Сейчас он не думал о наградах. Он увидел тысячи километров опустошенной земли, он побывал над логовом врага, он заглянул в лицо смерти. Он пережил страх, но в нем родилась ненависть. Война перестала быть приключением, она превратилась в тяжелую, смертельно опасную работу, требующую всех сил, всего умения, всего напряжения.
А он, стрелок, сделал непростительную глупость. Он превратил свой пулемет в бесполезную игрушку.
– Командир!
– зовет он. Молчат наушники.
– Штурман! Товарищи капитаны!.. Молчание.
Он ведет рукой по шнуру переговорного устройства, трогает разъем. Обрывов нет, все в порядке. Обрыв где-то там, куда стрелку не добраться.
Он дергает за трос пневмопочты, но и пневмопочта не работает. Трос легко выскальзывает из гнезда и падает на пол кабины.
Что же делать? Как предупредить командира и штурмана, что у него почти не осталось патронов?
А если - вражеский истребитель? Они будут надеяться на стрелка. Стрелок же не сможет ни отбиться, ни предупредить об опасности.
Стрелок с ненавистью смотрит на луну. Она сияет так, что на правом крыле самолета хоть заклепки считай. И на всем небе ни единого облачка, ни одной тучки.
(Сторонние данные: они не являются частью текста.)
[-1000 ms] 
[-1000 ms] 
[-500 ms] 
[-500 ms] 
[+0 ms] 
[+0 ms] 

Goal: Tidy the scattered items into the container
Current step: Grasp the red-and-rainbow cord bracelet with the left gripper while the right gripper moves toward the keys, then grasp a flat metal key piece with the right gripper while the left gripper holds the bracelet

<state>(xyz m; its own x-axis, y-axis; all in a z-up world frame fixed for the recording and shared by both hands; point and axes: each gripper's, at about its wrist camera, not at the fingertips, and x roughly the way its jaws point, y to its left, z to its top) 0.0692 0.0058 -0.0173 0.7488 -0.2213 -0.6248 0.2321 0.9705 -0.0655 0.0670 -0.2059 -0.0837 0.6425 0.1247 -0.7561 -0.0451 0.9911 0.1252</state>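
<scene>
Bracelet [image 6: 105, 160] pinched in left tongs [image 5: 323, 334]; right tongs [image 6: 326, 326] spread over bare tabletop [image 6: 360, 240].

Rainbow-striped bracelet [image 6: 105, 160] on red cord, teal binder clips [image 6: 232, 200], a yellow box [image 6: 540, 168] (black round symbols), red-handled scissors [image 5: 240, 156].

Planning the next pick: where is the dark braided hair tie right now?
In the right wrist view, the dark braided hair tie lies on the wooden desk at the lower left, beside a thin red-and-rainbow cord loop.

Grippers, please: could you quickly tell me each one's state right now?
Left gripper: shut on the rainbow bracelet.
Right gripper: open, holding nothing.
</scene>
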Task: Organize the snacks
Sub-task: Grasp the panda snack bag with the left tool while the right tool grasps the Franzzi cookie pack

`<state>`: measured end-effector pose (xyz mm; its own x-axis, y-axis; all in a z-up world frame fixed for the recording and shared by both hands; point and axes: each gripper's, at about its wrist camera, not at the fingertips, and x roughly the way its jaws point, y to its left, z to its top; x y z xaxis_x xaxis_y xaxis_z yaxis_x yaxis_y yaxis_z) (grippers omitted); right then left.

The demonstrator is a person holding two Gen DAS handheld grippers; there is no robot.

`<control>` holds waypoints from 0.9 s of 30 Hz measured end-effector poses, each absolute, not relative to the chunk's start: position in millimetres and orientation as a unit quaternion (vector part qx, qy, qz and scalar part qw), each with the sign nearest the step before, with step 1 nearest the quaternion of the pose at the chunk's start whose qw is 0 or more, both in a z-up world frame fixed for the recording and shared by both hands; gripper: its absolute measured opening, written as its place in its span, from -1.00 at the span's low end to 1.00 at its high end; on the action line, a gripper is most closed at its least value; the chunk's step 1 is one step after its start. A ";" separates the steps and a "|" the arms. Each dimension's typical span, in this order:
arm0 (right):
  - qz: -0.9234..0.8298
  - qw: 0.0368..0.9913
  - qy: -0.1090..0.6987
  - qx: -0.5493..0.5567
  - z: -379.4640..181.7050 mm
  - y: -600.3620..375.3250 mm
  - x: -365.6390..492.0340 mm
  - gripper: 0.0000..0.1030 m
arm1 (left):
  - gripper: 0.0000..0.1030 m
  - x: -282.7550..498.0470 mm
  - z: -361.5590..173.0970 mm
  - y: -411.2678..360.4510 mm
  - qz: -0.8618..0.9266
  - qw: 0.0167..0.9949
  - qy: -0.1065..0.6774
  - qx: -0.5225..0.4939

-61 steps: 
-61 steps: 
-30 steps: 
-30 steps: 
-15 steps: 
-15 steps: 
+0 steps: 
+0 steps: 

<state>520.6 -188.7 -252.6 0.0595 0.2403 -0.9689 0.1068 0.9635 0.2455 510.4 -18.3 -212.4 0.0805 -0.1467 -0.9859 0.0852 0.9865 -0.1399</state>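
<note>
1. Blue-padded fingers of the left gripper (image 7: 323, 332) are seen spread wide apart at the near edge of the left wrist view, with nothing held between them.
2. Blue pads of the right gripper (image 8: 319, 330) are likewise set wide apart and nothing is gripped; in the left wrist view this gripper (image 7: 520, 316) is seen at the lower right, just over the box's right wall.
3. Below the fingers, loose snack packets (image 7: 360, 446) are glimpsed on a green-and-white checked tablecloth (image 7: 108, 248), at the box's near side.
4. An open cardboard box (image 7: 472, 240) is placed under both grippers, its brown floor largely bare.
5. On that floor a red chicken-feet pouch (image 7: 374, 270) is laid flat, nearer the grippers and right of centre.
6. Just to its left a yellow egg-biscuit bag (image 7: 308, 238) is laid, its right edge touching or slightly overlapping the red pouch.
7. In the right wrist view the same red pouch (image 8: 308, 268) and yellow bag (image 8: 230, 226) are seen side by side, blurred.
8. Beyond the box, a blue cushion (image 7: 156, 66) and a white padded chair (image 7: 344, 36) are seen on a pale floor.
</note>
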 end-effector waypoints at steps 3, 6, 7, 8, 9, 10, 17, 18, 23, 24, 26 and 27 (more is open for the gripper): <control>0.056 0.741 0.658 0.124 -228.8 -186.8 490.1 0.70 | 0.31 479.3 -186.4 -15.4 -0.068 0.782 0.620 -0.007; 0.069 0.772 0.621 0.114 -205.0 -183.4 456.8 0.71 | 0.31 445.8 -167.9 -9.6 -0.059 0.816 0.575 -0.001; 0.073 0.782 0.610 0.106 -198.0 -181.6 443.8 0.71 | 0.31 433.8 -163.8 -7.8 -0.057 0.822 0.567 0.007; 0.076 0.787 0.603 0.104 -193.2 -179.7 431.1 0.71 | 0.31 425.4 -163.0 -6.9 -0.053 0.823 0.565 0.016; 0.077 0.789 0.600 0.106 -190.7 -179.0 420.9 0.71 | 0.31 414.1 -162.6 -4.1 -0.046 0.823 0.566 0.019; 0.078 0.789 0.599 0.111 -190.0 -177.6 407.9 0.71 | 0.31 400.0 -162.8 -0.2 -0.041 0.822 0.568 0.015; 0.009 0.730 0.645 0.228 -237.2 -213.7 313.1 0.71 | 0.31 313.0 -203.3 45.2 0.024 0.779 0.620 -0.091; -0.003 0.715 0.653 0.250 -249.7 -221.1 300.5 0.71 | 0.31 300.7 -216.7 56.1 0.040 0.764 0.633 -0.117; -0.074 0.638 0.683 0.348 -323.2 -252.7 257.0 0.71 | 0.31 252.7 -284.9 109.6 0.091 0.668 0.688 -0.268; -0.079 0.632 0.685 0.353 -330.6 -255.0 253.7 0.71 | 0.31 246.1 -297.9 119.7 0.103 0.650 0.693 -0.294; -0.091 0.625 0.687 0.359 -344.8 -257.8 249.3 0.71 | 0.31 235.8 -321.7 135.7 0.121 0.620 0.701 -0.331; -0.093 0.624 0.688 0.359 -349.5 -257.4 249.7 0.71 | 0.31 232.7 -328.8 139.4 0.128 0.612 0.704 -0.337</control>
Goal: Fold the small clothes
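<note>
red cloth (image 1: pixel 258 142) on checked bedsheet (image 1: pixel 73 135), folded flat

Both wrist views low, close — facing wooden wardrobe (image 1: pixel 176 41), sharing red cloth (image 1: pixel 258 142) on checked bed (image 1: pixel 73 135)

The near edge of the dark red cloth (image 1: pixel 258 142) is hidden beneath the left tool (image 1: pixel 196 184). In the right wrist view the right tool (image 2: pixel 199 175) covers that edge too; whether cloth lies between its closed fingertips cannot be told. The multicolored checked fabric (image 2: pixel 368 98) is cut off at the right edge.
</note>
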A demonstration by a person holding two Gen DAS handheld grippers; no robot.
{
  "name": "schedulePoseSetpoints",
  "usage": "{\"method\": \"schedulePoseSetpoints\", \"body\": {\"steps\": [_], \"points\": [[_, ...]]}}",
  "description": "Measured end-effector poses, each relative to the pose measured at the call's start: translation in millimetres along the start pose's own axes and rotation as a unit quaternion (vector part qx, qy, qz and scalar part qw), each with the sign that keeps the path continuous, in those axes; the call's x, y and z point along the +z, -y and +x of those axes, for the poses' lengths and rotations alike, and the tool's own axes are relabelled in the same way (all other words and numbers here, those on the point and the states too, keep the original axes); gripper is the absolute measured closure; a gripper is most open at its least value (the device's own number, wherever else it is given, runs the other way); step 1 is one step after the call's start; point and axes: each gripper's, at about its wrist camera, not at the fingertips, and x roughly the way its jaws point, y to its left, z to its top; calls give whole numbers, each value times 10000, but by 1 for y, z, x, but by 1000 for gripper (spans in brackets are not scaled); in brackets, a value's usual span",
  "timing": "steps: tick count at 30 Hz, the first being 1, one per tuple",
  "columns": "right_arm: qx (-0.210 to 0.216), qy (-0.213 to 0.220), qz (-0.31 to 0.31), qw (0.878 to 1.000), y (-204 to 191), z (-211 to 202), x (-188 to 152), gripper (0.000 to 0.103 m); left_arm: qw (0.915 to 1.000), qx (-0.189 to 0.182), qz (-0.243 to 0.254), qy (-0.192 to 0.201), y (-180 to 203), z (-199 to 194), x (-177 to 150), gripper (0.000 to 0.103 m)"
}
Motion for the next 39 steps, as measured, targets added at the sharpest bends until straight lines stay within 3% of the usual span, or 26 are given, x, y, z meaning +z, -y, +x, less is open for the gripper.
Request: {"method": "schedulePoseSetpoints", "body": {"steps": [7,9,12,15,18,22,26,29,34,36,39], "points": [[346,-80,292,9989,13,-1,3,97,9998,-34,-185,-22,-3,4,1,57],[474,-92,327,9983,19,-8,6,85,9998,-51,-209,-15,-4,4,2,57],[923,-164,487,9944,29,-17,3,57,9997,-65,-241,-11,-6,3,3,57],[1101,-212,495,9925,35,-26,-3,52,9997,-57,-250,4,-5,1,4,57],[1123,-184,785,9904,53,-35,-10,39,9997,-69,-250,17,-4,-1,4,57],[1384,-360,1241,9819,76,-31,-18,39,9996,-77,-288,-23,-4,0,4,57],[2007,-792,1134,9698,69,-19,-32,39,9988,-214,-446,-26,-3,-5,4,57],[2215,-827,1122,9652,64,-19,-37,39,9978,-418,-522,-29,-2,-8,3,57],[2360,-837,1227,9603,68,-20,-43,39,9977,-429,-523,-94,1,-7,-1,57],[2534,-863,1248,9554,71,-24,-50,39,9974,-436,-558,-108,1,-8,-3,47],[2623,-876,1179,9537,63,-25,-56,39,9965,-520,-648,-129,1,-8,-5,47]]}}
Стрелок поворачивает голову и напряженно всматривается в северную часть неба. Если противник появится с юга, он вряд ли обнаружит бомбардировщик на темном фоне неба. Но если с севера...
Стрелок содрогается. Он отлично представляет, как выглядит их бомбардировщик па светлой части неба. Гро- мадная черная махина, медленно ползущая на восток, - лучшую мишень трудно найти.